Someone is stepping up. Ed Markey is the quintessential professional, knowledgeable, and effective legislator. This is the moment for a guy who understands the policy levers of government, and how they affect and save human lives; who takes his job with utmost seriousness. A workhorse, not a showhorse.
Right now we need people who know stuff, highly trained professionals. That means doctors and nurses; epidemiologists; government officials — elected, appointed, and career-staff;
… and legislators.
Would that we had such a President.
*Public-sector professionalism is also perversely but less-consequentially under attack from the new Jacobin left, with its faux-cynical and self-spiting pose against the “professional managerial class (PMC)”, “wonks”, and “technocrats”. May this attitude never get traction.
jconway says
This is great leadership from Sen. Markey. He should also co-sign the effort from Sen. Romney to get money in working Americans pockets during this crisis. This will be three weeks without pay for thousands of people across our state and the states that have similarly shut down non-essential gatherings.
jconway says
And Joe Kennedy has an even better proposal than Romney’s. Hopefully Ed can co-sign in the Senate. Forget about the credit and get things done to help people now.
SomervilleTom says
Tens of thousands of small businesses are going out of business RIGHT NOW, hundreds or thousands of them right here in MA. Even if there is no payroll to meet, a business must still pay its rent and its suppliers. Restaurants have expensive fresh food rotting in refrigerators.

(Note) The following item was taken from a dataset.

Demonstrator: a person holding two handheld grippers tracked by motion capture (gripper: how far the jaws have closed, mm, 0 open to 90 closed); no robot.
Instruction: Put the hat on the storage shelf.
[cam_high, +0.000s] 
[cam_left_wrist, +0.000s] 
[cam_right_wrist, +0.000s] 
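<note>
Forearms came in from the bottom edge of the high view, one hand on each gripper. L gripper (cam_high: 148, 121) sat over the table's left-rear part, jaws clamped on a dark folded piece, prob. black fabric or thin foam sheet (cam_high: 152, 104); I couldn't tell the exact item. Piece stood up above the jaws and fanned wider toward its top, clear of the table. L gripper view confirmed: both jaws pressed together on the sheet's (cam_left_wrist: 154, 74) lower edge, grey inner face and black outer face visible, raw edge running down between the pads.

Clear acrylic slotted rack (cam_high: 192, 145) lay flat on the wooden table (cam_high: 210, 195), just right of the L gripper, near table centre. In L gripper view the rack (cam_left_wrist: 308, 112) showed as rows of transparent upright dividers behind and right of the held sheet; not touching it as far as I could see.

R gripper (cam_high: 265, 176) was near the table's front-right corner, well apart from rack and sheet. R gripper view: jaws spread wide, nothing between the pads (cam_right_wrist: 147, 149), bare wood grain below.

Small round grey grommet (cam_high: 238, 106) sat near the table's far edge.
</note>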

The government needs to provide a mechanism so that a shuttered restaurant or bar is able to pay its vendors, landlord, and so on while it is shuttered by government action. The most obvious mechanism, to me, is some sort of cash credit based on the EIN of the business.
Without some action like this, the entire restaurant and bar industry is likely to be destroyed. The same is happening to airlines (good riddance), the cruise industry, and the rest of the hospitality industry (hotels, motels, inns, resorts, and so on). The local economy of entire cities and towns is being decimated by large employers shifting to remote work.
The economic impact of this pandemic is, in my opinion, going to dwarf the health impact.
jconway says
Yep. Romney wants to send 1k to every American while Kennedy’s is 4K to every American making under 100k. We just slipped into a higher bracket and would not qualify for the former but could frankly use either right now to help pay some bills off. I know there are people worse off who are in more dire straights, particularly my students and their families in the service industry. So maybe meet in the middle at 2.5k and call it a day? I also think loans are insufficient. Restaurants and bars and venues will need a bailout. Rent and utilities should be suspended.
SomervilleTom says
Agreed, loans don’t help.
If the revenue was recoverable then a loan might make sense. This revenue is gone. Even though this is a public health emergency, it is still a “taking” in the legal sense (I think). I think business owners and wage earners have right to be compensated for revenue lost because of a government-imposed closing.
I don’t know about utilities, but rents can’t be suspended because the property owner is in the same boat as the renter. One way or another, the government MUST compensate those whom it has taken assets from.
Christopher says
I fully join you on your last line and strongly believe there was no balance of considerations when deciding to shut it all down.